Según el diario “en intespentiva ceremonia celebrada en la virtualmente desocupada Catedral Episcopal de la Trinidad, en el centro de Miami, el obispo Frade opinó que las fotografías de Cutié besando a su Ruhama no deberían ser consideradas un pecado. ‘Para nosotros, si fuera él besando a un niño, si estuviera besando a una mujer casada, fuera un escándalo’, aseguró Frade. ‘Un hombre soltero, besando a una mujer soltera, no es un escándalo, es Dios que nos ha creado así para que el hombre ame a una mujer’ A la pregunta de si Cutié amara a un hombre cuál sería la respuesta de la Iglesia Episcopal, que acepta sacerdotes homosexuales, respondió jocosamente: ‘Esa parte no salió en la fotografía”

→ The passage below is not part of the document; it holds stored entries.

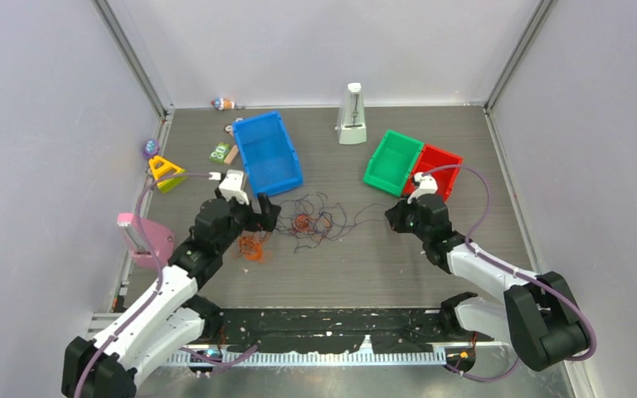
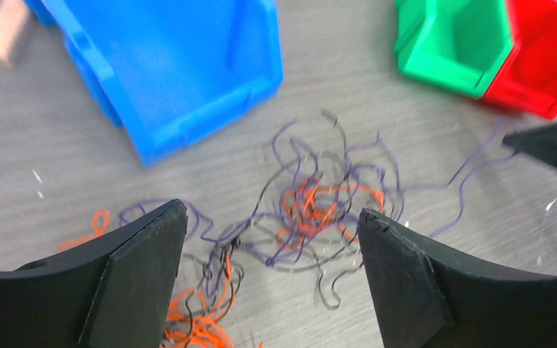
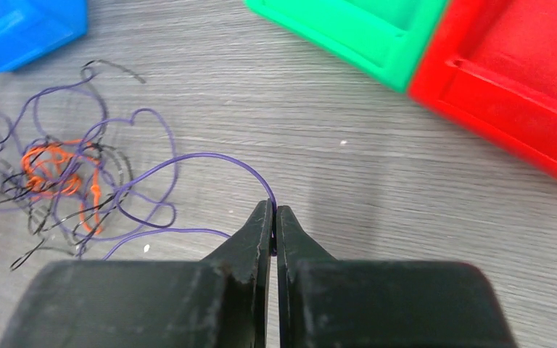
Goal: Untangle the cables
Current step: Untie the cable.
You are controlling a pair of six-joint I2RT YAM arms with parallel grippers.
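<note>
The cables [image 1: 313, 220] lie as a loose tangle of purple, black and orange strands in the middle of the table, with a separate orange clump [image 1: 253, 247] to its left. My left gripper [image 1: 266, 214] hovers open just left of the tangle. In the left wrist view its jaws [image 2: 272, 216] stand wide apart over the strands [image 2: 312, 206], holding nothing. My right gripper [image 1: 395, 217] sits right of the tangle. In the right wrist view it [image 3: 274, 212] is shut on a purple cable [image 3: 210, 156] that arcs back to the tangle [image 3: 58, 170].
A blue bin [image 1: 267, 153] stands just behind the tangle. Green [image 1: 394, 162] and red [image 1: 440, 166] bins stand behind the right gripper. A white metronome-like object [image 1: 352, 116] stands at the back, with a yellow triangle [image 1: 164, 170] and a pink object [image 1: 145, 239] at the left.
</note>
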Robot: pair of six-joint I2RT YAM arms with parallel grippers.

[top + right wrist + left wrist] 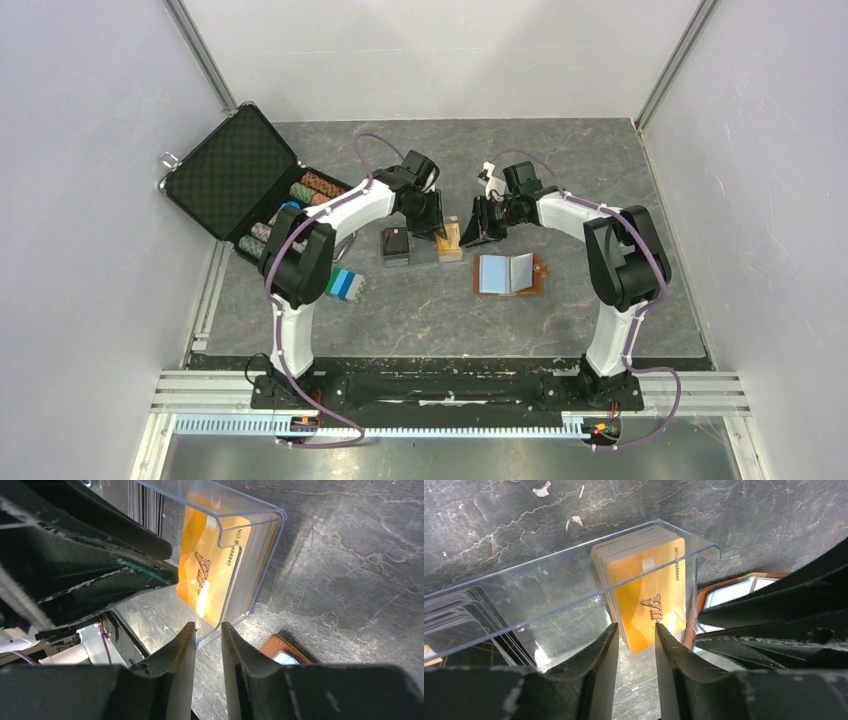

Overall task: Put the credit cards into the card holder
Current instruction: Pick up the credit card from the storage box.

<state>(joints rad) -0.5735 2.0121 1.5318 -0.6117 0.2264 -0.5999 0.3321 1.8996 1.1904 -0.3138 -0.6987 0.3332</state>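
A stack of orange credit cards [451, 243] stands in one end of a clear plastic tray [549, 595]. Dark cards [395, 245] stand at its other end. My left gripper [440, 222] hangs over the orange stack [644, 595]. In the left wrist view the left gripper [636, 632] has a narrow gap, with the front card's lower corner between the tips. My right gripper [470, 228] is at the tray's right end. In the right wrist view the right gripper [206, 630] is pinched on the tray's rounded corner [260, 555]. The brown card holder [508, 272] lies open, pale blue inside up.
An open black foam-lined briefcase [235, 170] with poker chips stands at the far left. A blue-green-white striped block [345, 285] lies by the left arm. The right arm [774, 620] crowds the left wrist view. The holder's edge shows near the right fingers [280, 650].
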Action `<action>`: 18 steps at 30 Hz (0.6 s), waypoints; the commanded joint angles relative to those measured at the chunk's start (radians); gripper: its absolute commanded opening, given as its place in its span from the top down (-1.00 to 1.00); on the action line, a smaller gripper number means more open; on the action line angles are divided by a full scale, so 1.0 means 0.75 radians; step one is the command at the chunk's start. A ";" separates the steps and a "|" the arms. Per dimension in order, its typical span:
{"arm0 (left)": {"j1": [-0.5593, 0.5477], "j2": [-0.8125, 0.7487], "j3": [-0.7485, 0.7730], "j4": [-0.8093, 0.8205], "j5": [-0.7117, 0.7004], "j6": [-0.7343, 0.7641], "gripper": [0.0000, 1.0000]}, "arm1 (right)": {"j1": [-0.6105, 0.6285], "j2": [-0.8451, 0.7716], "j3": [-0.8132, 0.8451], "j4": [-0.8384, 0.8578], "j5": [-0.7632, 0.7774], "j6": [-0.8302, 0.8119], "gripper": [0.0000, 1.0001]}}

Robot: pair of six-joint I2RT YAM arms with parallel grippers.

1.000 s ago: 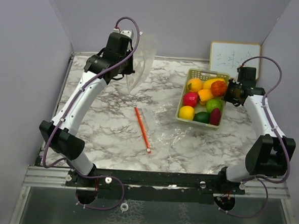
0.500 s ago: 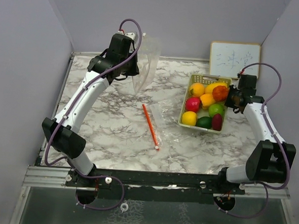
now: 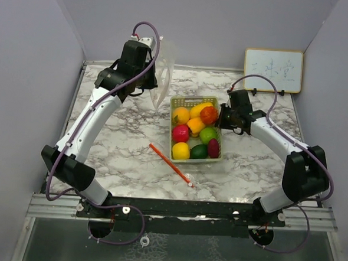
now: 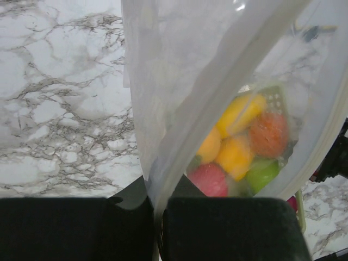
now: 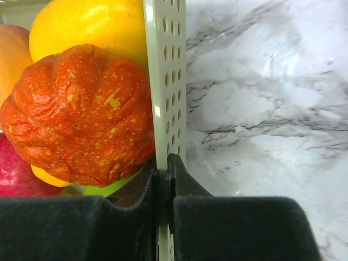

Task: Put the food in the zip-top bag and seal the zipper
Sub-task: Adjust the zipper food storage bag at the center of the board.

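The left claw [image 4: 158, 202] pinches the bag [image 4: 179, 81] aloft for loading, while the right claw [image 5: 164, 176] clamps the basket [image 5: 166, 76] wall, presumably to position the food [image 5: 81, 114] beside it.

nothing can be read. the small white wood-framed board [image 3: 273, 70], well beyond the jaws of the right gripper [image 3: 221, 117], bears faint blue marks, too small to tell.

we dragged the basket [image 3: 182, 98] with its food [image 3: 195, 126] leftward from the right side of the table [image 3: 266, 166] to the middle, our right gripper [image 3: 222, 117] clamped on its wall. the orange zipper strip [image 3: 171, 164] of the bag [image 3: 163, 76] swung flatter and nearer to us.
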 commanded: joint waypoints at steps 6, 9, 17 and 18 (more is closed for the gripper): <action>-0.006 -0.137 -0.010 -0.012 -0.097 0.041 1.00 | -0.002 0.019 0.355 -0.013 -0.067 0.170 0.96; -0.007 -0.151 -0.015 -0.006 -0.094 0.045 1.00 | -0.084 0.002 0.437 -0.118 -0.077 0.152 0.96; -0.007 -0.169 -0.036 0.002 -0.114 0.053 1.00 | -0.439 -0.172 0.321 -0.194 0.017 0.052 0.96; -0.007 -0.167 -0.041 0.005 -0.110 0.054 1.00 | -0.482 -0.188 0.299 -0.191 0.029 0.052 0.96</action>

Peca de ingenuo o de malintencionado el obispo Frade. No basta conque se anote un golazo espiritual en la contienda que mantiene la iglesia Episcopal con la religión católica sobre la aceptación del matrimonio entre el clero sino que aprovecha la seducción de Cutié para criticar solapadamente la práctica católica del celibato. Hasta los más agnósticos entre nosotros concurriríamos que el triunfalismo de Frade peca de pobre juicio y de peores intenciones.     

Peca también de hipócrita Cutié. Al concluir la ceremonia el recién ungido cura episcopal le pidió a la prensa que respetara su privacidad. ¡Qué valor! Particularmente al tenerse en cuenta que al destaparse por iniciativa propia el escándalo de su creación Cutié no vaciló en acudir a las cámaras de Televisa, Univisión, ABC, NBC, CBS, medios internacionales y medios locales de Miami en voraz ansias de auto promoción. De todo se da en el huerto del Señor. Amén.